Retenez son nom, Juan Guaido. Il a 35 ans, c’est un grand brun à l’air déterminé, député d’un quartier populaire. Un parfait inconnu, il y a deux semaines. Et puis, il a surgi à la tête de l’opposition, élu Président du Parlement. C’est un aller simple pour la prison. Juan Guaido a d’ailleurs été arrêté illico sur l’autoroute, une scène de film américain, l’intimidation en direct. La police l’a relâché au bout d’une heure. Elle a eu tort : il n’est pas intimidé.

Au contraire, il met pied au plancher. Il dénonce l’imposture de Nicolas Maduro, il appelle à des élections libres et il organise une grande manifestation, comme on n’en voyait plus à Caracas. Hier, au milieu de la foule, il a passé la cinquième. Il s’est proclamé "Président par intérim". Aussitôt reconnu comme président légitime par les pays voisins qui n’en peuvent plus du chaos vénézuélien et par les Américains. Tout cela en quinze jours, c’est une opération commando, une mise en orbite.
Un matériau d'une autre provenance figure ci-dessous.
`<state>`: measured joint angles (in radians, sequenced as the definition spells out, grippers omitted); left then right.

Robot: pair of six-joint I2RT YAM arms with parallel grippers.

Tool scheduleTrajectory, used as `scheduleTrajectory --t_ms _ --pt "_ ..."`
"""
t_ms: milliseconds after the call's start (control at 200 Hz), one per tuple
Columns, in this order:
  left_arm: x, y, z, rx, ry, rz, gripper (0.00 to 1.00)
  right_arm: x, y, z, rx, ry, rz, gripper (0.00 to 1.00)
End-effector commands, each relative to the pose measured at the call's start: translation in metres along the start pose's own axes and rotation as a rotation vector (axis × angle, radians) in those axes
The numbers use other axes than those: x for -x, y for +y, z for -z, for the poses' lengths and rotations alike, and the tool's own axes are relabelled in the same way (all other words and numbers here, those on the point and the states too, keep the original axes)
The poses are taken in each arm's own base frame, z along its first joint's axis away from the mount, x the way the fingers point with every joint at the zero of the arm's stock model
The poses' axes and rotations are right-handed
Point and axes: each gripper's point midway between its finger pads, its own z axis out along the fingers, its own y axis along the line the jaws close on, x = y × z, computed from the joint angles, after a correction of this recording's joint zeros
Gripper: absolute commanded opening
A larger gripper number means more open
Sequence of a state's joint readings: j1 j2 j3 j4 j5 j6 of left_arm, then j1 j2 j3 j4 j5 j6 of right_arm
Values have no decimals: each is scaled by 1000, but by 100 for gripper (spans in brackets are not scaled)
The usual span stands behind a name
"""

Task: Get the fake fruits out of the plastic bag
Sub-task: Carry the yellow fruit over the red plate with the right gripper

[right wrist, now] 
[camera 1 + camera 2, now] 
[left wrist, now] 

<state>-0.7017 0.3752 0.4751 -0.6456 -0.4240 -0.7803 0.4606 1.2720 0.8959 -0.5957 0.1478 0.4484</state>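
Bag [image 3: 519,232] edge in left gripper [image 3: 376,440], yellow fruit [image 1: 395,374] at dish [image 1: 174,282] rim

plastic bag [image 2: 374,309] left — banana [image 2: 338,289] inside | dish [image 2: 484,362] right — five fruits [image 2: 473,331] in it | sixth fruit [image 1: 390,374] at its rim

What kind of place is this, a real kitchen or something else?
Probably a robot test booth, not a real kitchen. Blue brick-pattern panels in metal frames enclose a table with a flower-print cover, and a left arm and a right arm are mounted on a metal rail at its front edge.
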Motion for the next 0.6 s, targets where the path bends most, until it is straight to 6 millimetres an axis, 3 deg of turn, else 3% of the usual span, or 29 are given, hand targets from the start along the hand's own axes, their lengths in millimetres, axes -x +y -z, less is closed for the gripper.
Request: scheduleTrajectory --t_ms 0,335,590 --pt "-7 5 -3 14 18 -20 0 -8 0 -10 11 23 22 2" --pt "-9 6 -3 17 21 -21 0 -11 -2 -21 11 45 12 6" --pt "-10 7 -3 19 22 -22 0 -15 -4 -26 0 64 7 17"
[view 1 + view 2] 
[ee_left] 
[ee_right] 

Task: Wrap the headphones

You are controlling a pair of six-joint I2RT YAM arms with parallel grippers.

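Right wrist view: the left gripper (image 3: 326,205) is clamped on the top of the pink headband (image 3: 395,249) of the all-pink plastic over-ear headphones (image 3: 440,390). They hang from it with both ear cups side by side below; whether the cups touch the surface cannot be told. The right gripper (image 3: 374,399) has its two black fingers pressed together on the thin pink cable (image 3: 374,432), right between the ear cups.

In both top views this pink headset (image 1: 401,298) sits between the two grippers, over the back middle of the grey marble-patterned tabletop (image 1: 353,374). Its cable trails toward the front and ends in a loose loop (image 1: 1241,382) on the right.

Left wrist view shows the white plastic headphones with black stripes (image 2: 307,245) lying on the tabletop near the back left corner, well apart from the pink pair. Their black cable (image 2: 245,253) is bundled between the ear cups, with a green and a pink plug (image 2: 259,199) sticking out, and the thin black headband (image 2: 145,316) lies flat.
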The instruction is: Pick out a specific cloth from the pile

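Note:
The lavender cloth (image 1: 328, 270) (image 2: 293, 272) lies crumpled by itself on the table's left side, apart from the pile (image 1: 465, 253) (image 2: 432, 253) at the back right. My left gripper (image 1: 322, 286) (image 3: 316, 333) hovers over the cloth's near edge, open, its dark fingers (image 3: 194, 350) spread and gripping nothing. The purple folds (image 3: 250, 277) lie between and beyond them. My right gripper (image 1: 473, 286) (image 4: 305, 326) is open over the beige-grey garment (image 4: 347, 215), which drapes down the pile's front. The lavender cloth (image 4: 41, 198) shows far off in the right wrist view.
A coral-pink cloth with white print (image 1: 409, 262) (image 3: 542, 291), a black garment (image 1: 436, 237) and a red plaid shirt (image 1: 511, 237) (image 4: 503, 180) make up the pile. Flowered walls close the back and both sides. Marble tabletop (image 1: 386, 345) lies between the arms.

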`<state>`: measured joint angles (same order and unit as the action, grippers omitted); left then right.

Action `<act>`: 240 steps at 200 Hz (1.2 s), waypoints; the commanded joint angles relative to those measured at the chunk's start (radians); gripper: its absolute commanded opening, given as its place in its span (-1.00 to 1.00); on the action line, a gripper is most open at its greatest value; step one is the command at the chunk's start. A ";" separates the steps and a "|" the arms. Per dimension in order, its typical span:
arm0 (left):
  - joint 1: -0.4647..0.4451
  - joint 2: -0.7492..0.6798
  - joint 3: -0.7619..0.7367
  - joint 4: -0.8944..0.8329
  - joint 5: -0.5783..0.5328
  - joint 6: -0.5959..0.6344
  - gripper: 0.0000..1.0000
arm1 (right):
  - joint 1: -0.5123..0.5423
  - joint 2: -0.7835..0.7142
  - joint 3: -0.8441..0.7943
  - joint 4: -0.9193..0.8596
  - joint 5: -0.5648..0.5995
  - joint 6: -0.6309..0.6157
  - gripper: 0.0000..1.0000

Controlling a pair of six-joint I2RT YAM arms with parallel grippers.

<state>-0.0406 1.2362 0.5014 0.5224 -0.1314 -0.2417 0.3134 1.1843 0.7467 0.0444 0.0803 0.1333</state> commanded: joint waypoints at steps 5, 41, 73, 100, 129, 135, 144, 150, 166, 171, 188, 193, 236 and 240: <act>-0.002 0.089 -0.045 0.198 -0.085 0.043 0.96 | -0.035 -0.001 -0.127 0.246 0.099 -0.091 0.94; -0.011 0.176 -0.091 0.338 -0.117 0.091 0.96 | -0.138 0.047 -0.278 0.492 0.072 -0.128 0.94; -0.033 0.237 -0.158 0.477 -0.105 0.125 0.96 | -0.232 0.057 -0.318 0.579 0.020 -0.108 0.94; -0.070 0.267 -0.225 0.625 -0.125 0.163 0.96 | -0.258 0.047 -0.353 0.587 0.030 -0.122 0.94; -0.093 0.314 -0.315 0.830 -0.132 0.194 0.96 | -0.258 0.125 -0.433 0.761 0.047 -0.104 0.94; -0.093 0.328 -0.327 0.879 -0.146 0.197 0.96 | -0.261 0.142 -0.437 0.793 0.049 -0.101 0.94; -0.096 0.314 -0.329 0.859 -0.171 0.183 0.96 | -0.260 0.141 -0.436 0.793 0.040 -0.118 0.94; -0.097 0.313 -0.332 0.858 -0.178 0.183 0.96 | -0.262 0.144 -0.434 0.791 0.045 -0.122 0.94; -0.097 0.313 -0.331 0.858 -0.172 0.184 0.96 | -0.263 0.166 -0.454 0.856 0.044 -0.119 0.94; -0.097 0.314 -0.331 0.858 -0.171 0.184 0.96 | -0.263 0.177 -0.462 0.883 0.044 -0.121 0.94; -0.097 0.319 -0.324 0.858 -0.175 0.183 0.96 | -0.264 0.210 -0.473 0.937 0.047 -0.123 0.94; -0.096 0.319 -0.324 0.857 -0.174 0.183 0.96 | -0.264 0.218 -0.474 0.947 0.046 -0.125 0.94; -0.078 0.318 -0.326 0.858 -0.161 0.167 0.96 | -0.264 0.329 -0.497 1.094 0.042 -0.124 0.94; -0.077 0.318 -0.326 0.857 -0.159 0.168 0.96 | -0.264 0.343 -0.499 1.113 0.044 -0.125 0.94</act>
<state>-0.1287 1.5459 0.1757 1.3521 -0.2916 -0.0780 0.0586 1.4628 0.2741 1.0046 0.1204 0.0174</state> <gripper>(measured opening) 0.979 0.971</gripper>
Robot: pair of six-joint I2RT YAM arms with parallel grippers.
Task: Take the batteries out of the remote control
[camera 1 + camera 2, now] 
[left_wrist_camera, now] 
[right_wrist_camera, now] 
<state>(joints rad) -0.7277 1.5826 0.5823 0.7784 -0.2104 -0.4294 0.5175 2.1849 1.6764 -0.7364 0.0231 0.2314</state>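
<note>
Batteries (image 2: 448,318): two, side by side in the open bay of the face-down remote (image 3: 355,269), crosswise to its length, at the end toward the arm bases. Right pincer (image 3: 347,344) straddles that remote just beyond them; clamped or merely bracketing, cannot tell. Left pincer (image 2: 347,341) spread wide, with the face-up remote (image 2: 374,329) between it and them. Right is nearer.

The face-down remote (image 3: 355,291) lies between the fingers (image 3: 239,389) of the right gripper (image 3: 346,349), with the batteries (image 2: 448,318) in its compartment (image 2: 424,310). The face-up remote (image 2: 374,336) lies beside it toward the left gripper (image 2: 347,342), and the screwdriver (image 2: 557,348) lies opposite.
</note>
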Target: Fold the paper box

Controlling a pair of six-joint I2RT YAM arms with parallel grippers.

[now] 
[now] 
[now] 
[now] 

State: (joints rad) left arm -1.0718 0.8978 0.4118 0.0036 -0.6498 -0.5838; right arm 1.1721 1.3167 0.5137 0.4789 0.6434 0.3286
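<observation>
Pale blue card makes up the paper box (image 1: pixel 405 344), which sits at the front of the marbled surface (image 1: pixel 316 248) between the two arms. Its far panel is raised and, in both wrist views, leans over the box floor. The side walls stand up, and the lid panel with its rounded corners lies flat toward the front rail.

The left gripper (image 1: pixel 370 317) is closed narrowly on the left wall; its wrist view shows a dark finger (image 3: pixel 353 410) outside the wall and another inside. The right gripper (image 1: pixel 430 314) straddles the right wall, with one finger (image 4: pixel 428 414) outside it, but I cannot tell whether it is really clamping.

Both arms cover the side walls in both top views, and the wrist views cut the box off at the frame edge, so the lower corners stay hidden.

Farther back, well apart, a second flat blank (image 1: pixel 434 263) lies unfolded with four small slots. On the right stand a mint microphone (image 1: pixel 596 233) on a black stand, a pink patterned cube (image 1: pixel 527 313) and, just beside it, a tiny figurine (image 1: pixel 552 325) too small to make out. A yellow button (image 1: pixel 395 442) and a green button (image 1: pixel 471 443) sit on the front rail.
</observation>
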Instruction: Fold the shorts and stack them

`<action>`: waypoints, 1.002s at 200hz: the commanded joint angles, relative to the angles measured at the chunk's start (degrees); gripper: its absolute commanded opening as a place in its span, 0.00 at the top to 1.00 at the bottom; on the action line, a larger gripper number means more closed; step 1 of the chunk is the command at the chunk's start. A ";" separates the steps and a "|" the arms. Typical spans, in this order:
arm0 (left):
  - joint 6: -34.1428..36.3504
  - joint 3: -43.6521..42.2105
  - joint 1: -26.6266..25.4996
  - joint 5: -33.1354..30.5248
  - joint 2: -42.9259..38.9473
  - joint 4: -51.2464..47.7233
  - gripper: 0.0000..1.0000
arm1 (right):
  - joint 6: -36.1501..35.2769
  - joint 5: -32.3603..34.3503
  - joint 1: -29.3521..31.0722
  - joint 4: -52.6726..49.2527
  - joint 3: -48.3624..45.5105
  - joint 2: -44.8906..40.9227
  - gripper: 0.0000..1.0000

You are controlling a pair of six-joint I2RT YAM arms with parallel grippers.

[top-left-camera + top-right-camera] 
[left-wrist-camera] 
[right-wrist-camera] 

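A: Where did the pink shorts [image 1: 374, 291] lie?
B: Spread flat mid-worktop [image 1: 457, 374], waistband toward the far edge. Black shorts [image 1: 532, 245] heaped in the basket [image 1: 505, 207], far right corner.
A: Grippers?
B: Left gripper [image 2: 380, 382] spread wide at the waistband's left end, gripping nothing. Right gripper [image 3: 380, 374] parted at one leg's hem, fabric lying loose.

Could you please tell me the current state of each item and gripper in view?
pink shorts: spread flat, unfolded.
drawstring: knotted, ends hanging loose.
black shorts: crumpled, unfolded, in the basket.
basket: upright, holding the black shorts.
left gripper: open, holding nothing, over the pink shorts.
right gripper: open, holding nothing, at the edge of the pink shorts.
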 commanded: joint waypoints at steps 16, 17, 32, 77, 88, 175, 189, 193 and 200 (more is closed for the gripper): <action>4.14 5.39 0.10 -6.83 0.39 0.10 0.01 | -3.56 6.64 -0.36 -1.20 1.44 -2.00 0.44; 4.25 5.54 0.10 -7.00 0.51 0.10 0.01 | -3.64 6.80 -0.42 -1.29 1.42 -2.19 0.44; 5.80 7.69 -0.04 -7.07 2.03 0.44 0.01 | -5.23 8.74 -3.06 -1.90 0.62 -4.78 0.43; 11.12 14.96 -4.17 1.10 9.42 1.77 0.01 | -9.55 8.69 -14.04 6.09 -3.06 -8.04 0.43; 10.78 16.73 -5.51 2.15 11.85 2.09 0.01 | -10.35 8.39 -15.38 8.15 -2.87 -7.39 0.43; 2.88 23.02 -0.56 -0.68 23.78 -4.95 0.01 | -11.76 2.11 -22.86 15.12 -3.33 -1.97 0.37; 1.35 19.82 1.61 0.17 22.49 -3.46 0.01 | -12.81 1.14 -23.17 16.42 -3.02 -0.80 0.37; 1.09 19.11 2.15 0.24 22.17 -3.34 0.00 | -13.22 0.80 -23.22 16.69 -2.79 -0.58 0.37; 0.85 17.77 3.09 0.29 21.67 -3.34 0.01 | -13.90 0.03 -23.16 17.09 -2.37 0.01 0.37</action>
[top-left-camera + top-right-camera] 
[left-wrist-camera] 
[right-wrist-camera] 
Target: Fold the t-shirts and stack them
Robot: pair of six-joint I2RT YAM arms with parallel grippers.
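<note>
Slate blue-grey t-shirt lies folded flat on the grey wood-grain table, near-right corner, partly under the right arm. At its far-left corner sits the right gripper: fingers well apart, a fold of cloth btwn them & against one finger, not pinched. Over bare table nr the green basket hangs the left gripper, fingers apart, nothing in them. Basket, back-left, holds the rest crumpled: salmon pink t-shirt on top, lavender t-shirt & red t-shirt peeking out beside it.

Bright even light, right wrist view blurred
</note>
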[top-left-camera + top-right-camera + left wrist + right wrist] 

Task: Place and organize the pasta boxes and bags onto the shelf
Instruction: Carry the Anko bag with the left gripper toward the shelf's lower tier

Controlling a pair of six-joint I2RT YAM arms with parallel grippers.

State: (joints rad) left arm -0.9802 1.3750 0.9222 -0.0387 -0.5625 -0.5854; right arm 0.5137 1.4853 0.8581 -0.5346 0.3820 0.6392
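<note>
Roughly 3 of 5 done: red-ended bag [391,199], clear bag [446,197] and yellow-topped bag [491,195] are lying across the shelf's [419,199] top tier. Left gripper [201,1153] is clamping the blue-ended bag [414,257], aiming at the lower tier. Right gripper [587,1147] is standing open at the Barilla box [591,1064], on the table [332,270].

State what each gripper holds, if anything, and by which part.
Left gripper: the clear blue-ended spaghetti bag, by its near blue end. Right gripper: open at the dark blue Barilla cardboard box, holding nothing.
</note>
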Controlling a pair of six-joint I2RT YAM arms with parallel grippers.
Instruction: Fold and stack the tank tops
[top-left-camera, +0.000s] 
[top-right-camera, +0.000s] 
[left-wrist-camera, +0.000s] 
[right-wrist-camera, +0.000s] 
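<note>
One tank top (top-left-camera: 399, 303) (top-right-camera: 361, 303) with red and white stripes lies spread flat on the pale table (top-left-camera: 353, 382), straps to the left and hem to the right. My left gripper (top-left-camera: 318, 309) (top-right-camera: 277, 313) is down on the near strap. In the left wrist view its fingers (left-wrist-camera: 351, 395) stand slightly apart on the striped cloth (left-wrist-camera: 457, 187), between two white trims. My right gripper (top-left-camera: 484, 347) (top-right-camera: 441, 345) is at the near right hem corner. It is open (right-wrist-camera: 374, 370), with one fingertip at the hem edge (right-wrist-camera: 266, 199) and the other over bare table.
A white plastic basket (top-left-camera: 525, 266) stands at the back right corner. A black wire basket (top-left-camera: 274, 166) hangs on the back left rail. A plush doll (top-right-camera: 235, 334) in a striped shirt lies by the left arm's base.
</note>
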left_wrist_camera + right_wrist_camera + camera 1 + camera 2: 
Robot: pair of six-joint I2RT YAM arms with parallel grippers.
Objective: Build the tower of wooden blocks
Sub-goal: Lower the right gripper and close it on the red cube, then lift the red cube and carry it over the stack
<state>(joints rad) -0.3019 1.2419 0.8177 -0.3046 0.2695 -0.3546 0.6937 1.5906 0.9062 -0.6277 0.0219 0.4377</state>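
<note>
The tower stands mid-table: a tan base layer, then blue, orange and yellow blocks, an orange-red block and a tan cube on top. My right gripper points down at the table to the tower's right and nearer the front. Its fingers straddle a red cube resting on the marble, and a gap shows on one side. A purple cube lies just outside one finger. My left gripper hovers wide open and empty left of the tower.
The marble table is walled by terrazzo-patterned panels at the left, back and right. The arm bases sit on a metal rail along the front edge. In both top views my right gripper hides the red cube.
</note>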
Cela ressemble à un putsch.

Dans les coulisses, un petit malin joue à l’arroseur arrosé.  Il y a quatre ans, l’opposition avait obtenu un raz de marée aux législatives. Le tyrannosaure de Caracas n’est pas du genre à cohabiter. Alors il a contourné le Parlement, en mettant sur pied une Assemblée constituante et en lui transférant le pouvoir législatif. Les opposants se sont égosillés, en vain. Il leur a dénié toute autorité. Ensuite, il s’est fait réélire, en empêchant ses adversaires de se présenter.

Juan Guaido lui fait à peu près la même chose. Il est président de l’Assemblée nationale. Il décrète donc qu’il est le représentant légitime du peuple, il contourne Maduro. Il lui dénie tout pouvoir. C’est bien un putsch, mais sans uniforme.

On dit que l’armée est la seule institution encore debout au Venezuela.

Et encore, il y a une mutinerie tous les six mois, la dernière c’était lundi. Les purges sont permanentes, Nicolas Maduro s’en méfie. Juan Guaido a promis l’amnistie aux militaires, ce qui est une façon de leur dire qu’ils auront des comptes à rendre s’ils continuent à soutenir le régime. Les casernes sont un radeau au milieu du naufrage. L’inflation devrait atteindre 10 millions pour cent en 2019. Il y a pénurie de tout, pas seulement de libertés. Quatre hôpitaux sur cinq n’ont plus l’eau courante.

Cinq millions de Vénézuéliens se préparent à prendre les routes de l’exil, 2,5 millions de leurs compatriotes les ont précédés, faisant tanguer les pays voisins. Un  désastre humanitaire jamais vu en Amérique latine. Tout cela dans un émirat pétrolier. C’est Ubu au pays de l’or noir. Ubu ce matin, dos au mur.